There was no pressure either from US President Donald Trump over the Philippines’ bloody war
on drugs during a meeting on the sidelines of the summit with President Rodrigo Duterte.
Mr Trump told reporters he had a “great relationship” with Philippines leader, who, a year ago, had branded then-President Barack Obama “a son of a bitch” for questioning his ruthless campaign.
“They really hit it off,” Mr Duterte’s communications secretary Martin Andanar told reporters after the meeting with Mr Trump.
A draft of the statement to be issued after a meeting of Southeast Asian leaders made no mention of the
flight of Rohingya from military operations in Myanmar’s Rakhine state.
One paragraph mentioned fleetingly the importance of humanitarian relief for “affected communities” in Rakhine state.
The statement was drawn up by the Philippines, current chair of the 10-member Asean, which includes Myanmar.
It did not use the term Rohingya for the persecuted Muslim minority, which Myanmar leader Aung San Suu Kyi has asked foreign leaders to avoid.
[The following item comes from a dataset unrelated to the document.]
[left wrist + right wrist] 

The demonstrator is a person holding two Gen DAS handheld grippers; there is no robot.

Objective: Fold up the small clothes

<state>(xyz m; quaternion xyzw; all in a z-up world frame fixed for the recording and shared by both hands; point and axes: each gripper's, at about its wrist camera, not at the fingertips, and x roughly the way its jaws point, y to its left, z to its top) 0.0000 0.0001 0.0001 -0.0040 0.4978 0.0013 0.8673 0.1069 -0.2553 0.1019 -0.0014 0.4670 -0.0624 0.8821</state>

The government in mostly-Buddhist Myanmar regards the Rohingya as illegal immigrants from Bangladesh and does not recognise the term.
Some Asean countries, particularly Muslim-majority Malaysia, have voiced strong concern over the issue recently.
However, in keeping with Asean’s principle of non-interference in each others’ internal affairs, it appeared to have been put aside at the summit.
“With Myanmar having ethnically cleansed 600,000 Rohingya Muslims in just two months, it’s time for Asean to transcend its do-nothing approach to atrocities among its members,” said Kenneth Roth, executive director of Human Rights Watch, in a Twitter message.
The Asean leaders did agree that they should not take a lull in the dispute over the South China Sea
“While the situation is calmer now, we cannot take the current progress for granted,” they said in a statement drafted ahead of a meeting with Chinese Premier Li Keqiang.
“It is in our collective interest to avoid miscalculations that could lead to escalation of tensions.”